Re: [RFC PATCH] mm: shmem: fix the strategy for the tmpfs 'huge=' options

From: David Hildenbrand
Date: Wed Jul 30 2025 - 05:31:50 EST


On 30.07.25 10:14, Baolin Wang wrote:
After commit acd7ccb284b8 ("mm: shmem: add large folio support for tmpfs"),
we have extended tmpfs to allow any sized large folios, rather than just
PMD-sized large folios.

The strategy discussed previously was:

"
Considering that tmpfs already has the 'huge=' option to control the
PMD-sized large folios allocation, we can extend the 'huge=' option to
allow any sized large folios. The semantics of the 'huge=' mount option
are:

huge=never: no any sized large folios
huge=always: any sized large folios
huge=within_size: like 'always' but respect the i_size
huge=advise: like 'always' if requested with madvise()

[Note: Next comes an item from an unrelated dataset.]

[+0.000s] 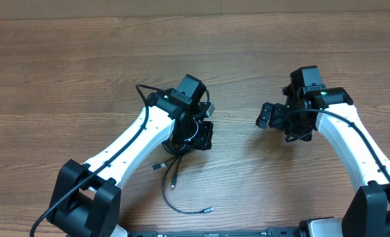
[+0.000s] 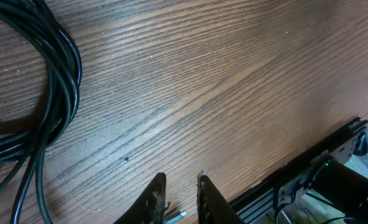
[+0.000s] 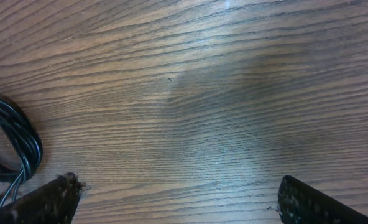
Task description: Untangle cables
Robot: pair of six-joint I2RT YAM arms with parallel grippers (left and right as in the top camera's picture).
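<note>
Cables (image 2: 67, 65) lie coiled on the desk (image 1: 63, 66) beneath the left gripper (image 2: 181, 179), one strand trailing toward the near edge, its silver tip (image 1: 209, 210) pointing right. Left gripper narrow, grip unclear; right gripper (image 3: 176, 183), well right, gapes wide.

Thin black flexible cables (image 1: 173, 172) with small silver-tipped plugs are lying bundled in loops just left of frame centre, loose ends trailing toward the lower edge.
</note>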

Note: for tmpfs mmap() faults, due to the lack of a write size hint, still
allocate the PMD-sized huge folios if huge=always/within_size/advise is
set.

Moreover, the 'deny' and 'force' testing options controlled by
'/sys/kernel/mm/transparent_hugepage/shmem_enabled', still retain the same
semantics. The 'deny' can disable any sized large folios for tmpfs, while
the 'force' can enable PMD sized large folios for tmpfs.
"

This means that when tmpfs is mounted with 'huge=always' or 'huge=within_size',
tmpfs will allow getting a highest order hint based on the size of write() and
fallocate() paths. It will then try each allowable large order, rather than
continually attempting to allocate PMD-sized large folios as before.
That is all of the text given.